When you think of the modern iteration of your local public library, a couple things might spring to mind, such as the perverts sitting at the computers offending everyone around them in the name of free speech. But another might be the question, how long can this model of an institution last? Well chalk one up for another blow to the hard and fast rule of disruption. I have observed the growing catalogue in recent years of digital material available for check out, including audio as well as e-books. But in the age of streaming versus download, the for-profit sector has started rolling out its own version of subscription based reading, and they face headwinds of an unlikely competitor, as noted in the Wall Street Journal, Why the Public Library Beats Amazon—for Now:
A growing stack of companies would like you to pay a monthly fee to read e-books, just like you subscribe to Netflix to binge on movies and TV shows. Don’t bother. Go sign up for a public library card instead. Really, the public library? Amazon.com recently launched Kindle Unlimited, a $10-per-month service offering loans of 600,000 e-books. Startups called Oyster and Scribd offer something similar. It isn’t very often that a musty old institution can hold its own against tech disrupters. But it turns out librarians haven’t just been sitting around shushing people while the Internet drove them into irrelevance.

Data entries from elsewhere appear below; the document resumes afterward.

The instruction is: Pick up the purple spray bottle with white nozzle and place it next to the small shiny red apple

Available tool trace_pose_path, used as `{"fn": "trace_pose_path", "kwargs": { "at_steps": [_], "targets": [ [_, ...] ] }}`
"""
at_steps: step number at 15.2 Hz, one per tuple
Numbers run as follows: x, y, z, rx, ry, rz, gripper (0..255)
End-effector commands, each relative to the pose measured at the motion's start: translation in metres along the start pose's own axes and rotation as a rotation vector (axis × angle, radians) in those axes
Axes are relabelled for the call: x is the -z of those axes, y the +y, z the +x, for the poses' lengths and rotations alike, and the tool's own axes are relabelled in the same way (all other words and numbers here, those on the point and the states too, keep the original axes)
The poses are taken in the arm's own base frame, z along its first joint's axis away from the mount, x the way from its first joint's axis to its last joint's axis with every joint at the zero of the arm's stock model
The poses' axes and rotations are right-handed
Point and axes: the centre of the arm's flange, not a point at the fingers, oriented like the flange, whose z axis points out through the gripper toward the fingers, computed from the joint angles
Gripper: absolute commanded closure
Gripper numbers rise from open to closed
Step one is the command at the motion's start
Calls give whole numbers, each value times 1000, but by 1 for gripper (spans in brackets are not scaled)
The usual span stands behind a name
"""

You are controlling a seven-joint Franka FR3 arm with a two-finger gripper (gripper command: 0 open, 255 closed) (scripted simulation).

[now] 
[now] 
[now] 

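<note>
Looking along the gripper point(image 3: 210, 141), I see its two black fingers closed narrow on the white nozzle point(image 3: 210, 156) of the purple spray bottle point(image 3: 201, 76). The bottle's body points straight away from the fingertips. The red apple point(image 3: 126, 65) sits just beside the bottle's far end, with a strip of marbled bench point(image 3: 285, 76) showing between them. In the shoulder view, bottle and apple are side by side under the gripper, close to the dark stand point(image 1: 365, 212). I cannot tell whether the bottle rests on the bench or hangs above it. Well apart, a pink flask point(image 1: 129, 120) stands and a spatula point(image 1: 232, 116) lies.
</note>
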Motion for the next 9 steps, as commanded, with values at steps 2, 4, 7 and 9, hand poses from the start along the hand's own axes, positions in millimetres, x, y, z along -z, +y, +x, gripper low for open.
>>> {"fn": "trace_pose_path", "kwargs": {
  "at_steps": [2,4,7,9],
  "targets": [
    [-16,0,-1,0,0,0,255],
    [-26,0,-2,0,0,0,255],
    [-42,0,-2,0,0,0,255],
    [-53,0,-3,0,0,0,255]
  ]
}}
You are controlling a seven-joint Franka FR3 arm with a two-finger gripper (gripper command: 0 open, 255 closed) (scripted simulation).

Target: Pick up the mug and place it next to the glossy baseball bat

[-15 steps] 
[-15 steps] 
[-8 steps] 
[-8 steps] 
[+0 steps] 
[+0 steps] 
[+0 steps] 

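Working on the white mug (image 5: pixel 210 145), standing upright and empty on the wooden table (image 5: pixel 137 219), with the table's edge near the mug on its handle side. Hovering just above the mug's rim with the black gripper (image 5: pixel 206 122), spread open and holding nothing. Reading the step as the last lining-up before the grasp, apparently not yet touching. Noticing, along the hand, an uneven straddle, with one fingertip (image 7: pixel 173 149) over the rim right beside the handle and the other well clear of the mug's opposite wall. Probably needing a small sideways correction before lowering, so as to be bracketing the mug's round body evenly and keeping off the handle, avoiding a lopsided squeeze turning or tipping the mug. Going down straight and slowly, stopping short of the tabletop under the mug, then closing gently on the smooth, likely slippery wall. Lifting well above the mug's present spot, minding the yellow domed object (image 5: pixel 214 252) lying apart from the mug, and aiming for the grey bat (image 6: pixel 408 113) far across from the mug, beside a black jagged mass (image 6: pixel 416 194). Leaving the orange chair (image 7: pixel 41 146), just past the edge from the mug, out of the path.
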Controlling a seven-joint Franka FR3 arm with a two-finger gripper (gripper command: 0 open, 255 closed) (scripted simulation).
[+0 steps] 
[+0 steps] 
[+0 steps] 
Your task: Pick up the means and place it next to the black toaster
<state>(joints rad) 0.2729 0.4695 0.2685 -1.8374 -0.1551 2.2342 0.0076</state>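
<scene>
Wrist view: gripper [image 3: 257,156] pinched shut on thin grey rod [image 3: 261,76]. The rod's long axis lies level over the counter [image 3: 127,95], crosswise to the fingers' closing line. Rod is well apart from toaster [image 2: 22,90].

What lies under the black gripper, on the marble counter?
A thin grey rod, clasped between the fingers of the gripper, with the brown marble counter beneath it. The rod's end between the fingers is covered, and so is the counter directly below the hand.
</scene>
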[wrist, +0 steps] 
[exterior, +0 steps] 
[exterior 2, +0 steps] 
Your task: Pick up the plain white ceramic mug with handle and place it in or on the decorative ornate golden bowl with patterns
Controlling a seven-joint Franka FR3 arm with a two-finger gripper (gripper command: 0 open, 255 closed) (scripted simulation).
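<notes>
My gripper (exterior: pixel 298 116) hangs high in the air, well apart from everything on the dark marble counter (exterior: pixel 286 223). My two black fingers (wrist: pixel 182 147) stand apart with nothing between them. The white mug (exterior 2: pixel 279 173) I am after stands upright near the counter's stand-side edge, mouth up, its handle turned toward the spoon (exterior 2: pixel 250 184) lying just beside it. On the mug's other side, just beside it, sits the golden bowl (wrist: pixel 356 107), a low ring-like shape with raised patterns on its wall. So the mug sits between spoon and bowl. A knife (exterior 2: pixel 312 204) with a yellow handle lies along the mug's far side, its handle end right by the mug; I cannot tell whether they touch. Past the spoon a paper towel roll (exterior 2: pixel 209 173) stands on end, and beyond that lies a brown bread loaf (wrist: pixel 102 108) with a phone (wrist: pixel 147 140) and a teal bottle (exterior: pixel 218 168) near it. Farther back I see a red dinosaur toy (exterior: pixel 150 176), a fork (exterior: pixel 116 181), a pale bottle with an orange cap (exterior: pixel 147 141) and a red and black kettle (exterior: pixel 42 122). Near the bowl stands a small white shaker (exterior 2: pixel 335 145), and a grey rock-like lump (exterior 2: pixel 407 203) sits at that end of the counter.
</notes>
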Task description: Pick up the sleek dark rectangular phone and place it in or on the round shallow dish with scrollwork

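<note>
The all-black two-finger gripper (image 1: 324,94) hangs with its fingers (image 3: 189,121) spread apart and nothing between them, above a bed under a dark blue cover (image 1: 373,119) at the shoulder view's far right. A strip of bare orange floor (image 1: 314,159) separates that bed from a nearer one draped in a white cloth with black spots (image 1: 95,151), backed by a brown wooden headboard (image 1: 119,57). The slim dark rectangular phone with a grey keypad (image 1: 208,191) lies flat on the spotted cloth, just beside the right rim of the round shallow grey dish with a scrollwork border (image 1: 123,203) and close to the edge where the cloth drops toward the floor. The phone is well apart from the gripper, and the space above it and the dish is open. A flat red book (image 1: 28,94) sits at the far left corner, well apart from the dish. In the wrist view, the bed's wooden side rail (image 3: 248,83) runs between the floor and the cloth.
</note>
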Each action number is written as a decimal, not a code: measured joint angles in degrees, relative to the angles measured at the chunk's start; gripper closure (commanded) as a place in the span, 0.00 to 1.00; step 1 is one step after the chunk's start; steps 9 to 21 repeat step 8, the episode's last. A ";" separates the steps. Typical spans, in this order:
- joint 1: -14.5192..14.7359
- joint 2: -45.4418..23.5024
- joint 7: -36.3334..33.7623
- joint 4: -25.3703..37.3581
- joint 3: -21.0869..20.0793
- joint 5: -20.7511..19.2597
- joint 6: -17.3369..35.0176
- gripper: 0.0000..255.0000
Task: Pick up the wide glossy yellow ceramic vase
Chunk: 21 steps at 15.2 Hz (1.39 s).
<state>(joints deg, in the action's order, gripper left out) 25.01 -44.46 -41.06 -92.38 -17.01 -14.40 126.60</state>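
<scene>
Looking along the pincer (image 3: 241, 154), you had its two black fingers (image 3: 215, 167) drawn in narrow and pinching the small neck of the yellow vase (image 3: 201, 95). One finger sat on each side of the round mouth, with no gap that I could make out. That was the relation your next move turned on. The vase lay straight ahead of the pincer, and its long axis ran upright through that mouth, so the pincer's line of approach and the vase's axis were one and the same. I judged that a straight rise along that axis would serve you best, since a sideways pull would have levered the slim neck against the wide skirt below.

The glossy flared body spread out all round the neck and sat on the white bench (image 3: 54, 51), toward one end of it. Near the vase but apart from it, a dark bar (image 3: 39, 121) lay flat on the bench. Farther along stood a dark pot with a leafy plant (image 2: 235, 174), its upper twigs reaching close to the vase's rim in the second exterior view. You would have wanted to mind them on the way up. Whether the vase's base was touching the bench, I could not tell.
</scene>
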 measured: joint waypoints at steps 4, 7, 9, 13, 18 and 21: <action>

More than 90% of American public libraries have amassed e-book collections you can read on your iPad, and often even on a Kindle. You don’t have to walk into a branch or risk an overdue fine. And they’re totally free. Though you still have to deal with due dates, hold lists and occasionally clumsy software, libraries, at least for now, have one killer feature that the others don’t: e-books you actually want to read.
E-books you want to read? That’s right. So instead of an all-you-can-read list of digital titles with the equivalent of Smokey and the Bandit III, you have access to many of the titles from Amazon’s top 20 Kindle best-sellers of 2013 list with the following impressive results:
See the full grid from the WSJ article here. The article goes on to explain an interesting history of this windfall for local libraries:
How did library e-book collections get such a leg up? Amazon is locked in a hate-hate relationship with many publishers, so none of the five largest will sell their whole collection to Amazon for its subscription service…Over at the library, the situation is different. All of the big five publishers sell their e-book collections for loans, usually on the same day they’re available for consumers to purchase. They haven’t always been so friendly with libraries, and still charge them a lot for e-books. Some library e-books are only allowed a set number of loans before “expiring.”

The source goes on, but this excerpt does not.